◆ EXERCISE AIM ◆
Using the data below, output the first line and every line after it up to and including the line containing "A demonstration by", exactly as written and with nothing added.

◆ DATA FOR THIS EXERCISE ◆
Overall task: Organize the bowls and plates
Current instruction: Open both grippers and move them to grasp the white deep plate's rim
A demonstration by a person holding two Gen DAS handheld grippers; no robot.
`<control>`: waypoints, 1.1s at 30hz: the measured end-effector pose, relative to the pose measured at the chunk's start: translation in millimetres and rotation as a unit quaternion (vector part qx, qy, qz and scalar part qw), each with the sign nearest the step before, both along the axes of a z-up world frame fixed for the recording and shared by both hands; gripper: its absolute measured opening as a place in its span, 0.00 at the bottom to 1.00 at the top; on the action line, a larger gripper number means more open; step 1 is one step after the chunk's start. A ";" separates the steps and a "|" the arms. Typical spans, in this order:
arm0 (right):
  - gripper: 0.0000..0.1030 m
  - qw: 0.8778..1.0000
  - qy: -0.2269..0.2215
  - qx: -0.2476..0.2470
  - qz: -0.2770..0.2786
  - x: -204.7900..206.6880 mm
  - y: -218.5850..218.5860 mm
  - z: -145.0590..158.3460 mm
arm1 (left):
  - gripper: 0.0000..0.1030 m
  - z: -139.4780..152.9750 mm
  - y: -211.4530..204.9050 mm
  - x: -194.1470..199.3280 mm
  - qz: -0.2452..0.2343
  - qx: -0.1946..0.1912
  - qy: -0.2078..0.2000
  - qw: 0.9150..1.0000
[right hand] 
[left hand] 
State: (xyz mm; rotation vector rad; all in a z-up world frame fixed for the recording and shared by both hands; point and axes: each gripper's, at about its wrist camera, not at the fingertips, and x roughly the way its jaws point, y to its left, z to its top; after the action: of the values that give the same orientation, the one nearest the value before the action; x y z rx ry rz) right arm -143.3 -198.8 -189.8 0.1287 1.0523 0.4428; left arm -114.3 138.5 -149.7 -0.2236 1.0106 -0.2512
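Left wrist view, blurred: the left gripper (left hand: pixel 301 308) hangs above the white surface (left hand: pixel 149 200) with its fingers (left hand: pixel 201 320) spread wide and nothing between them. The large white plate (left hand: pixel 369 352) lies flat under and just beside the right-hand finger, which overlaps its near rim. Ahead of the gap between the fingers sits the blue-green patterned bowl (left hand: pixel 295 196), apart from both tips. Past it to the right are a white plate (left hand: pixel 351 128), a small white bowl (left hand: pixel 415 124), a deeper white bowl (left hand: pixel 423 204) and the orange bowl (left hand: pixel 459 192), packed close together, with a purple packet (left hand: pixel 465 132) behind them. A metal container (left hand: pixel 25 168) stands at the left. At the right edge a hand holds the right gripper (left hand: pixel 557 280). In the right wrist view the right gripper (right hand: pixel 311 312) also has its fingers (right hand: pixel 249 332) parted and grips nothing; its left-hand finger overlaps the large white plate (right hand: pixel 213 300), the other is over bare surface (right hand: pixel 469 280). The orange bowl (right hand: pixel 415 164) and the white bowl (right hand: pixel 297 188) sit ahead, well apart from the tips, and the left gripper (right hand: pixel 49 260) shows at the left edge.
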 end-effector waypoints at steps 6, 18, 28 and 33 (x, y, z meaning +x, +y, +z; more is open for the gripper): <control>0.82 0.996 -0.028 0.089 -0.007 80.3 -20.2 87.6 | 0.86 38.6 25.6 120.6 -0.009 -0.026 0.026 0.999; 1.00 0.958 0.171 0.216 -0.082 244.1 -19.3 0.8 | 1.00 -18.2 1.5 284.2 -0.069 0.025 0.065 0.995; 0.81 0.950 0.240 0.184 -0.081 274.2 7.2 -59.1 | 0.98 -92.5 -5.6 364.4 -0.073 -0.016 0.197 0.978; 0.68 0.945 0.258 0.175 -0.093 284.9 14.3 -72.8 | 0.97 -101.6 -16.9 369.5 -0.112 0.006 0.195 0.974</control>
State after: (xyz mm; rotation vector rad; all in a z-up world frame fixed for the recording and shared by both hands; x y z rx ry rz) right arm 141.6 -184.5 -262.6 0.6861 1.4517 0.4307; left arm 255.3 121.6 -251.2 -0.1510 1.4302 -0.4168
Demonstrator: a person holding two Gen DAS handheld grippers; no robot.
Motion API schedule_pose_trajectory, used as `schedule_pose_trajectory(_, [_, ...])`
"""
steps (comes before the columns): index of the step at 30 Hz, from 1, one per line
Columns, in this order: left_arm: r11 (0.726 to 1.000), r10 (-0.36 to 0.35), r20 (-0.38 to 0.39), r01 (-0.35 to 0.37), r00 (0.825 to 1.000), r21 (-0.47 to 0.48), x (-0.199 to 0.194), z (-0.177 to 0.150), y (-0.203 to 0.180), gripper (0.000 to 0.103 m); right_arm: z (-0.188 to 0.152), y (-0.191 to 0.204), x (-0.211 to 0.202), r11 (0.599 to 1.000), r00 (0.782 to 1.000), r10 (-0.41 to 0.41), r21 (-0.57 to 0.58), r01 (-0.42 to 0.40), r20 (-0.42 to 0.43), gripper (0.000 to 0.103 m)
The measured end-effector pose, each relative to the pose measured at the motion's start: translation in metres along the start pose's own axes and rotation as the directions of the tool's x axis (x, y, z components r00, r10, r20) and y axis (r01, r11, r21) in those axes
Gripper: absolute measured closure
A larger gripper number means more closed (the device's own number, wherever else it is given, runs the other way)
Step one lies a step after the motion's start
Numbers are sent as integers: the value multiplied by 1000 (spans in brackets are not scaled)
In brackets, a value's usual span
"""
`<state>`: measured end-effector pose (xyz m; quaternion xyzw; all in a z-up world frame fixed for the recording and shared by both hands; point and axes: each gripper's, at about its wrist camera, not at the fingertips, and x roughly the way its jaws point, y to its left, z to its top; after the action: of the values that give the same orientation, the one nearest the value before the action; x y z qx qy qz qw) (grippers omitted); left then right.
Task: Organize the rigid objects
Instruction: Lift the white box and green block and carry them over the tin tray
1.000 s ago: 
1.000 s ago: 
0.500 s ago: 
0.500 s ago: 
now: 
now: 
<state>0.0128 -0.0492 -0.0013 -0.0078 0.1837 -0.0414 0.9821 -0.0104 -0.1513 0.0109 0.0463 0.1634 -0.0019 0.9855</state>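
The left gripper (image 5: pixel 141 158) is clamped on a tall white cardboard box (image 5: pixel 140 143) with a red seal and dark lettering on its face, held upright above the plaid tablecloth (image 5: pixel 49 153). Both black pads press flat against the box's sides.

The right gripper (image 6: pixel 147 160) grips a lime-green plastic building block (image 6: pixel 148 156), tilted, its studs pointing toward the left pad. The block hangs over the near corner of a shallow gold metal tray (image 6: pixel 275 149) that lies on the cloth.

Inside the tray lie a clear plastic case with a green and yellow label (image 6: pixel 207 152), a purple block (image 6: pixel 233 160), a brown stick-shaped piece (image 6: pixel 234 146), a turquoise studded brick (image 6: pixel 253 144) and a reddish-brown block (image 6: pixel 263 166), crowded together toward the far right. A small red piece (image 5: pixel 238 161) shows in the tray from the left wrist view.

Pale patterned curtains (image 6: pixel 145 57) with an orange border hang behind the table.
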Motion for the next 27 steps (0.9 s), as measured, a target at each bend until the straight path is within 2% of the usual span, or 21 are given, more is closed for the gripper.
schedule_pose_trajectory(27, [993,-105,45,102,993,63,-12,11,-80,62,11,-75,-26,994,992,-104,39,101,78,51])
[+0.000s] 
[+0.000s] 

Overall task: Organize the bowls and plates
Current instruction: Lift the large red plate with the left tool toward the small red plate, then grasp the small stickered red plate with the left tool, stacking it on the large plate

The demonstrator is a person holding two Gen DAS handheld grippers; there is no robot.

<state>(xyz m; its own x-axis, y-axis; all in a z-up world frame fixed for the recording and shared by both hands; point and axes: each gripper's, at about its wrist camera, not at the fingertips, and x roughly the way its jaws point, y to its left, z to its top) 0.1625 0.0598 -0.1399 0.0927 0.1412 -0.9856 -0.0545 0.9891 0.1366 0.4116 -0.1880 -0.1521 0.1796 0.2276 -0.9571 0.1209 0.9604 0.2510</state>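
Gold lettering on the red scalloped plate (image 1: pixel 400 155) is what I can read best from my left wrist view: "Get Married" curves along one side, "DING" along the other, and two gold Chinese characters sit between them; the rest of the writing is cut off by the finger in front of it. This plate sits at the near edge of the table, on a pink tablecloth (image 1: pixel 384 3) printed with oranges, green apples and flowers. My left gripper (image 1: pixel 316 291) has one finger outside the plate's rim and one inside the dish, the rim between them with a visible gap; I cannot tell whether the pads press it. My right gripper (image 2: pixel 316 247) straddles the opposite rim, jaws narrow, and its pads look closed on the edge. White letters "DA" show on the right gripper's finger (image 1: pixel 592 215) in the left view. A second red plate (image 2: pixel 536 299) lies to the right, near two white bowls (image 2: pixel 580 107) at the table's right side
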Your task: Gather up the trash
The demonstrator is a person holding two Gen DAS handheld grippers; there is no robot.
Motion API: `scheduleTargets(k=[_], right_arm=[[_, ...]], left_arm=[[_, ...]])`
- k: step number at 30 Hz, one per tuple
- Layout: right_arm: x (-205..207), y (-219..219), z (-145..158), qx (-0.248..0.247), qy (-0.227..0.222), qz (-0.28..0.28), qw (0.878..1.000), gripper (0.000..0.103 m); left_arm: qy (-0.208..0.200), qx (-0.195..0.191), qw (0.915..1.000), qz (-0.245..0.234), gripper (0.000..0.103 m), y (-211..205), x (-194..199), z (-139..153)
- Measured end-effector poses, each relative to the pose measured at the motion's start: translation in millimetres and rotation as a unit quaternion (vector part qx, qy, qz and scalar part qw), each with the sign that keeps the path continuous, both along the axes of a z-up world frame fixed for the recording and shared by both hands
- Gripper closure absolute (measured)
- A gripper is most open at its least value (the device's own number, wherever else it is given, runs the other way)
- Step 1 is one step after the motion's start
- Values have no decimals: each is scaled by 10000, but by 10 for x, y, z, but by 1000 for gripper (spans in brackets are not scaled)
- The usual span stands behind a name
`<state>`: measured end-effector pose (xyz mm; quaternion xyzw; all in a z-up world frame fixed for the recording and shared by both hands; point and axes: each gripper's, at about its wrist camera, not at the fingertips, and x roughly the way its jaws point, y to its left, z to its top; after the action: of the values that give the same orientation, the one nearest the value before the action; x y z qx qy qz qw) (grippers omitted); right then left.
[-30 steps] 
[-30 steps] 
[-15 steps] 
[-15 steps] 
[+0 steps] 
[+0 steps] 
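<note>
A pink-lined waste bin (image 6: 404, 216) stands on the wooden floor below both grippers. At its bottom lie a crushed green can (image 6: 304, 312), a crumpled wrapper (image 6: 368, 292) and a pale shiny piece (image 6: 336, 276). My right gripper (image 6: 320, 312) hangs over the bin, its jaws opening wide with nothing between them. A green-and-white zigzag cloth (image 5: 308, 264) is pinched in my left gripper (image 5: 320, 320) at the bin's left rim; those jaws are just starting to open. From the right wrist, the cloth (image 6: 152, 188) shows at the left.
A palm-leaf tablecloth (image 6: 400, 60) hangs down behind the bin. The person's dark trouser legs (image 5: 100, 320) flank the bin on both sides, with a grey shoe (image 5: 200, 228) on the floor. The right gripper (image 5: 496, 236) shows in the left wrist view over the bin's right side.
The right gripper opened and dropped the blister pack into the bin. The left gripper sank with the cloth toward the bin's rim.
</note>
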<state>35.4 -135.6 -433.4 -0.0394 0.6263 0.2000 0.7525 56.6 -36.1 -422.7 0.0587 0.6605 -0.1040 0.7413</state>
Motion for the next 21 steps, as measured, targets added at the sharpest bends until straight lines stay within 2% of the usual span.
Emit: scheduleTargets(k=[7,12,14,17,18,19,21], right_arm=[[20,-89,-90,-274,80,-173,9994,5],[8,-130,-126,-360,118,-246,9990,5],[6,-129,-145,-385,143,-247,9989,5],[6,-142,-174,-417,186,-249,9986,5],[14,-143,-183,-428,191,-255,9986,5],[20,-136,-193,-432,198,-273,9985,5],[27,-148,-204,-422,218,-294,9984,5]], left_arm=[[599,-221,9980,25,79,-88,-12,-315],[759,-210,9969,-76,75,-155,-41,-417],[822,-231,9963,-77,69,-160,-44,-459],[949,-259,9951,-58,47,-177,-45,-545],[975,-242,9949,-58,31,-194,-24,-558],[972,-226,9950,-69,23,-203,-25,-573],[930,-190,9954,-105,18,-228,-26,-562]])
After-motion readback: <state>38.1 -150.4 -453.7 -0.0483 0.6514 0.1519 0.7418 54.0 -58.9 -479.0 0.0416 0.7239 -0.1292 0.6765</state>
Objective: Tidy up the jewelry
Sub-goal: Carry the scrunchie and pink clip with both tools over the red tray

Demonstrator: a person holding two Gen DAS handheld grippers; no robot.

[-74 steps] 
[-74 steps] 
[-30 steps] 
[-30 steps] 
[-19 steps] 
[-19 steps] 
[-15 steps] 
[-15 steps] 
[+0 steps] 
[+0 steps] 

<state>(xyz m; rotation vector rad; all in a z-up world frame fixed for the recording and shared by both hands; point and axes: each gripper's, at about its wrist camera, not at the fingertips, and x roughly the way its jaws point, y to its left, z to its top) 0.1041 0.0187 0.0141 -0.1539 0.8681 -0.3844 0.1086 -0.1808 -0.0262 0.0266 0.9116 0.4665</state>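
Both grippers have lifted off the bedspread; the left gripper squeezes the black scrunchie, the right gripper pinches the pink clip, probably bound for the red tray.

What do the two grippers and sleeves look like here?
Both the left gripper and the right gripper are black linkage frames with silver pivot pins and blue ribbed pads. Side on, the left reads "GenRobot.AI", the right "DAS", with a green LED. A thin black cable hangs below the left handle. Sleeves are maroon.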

◆ SOLUTION TO THE EXERCISE ◆
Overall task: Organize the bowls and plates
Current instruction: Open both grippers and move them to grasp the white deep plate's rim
A demonstration by a person holding two Gen DAS handheld grippers; no robot.

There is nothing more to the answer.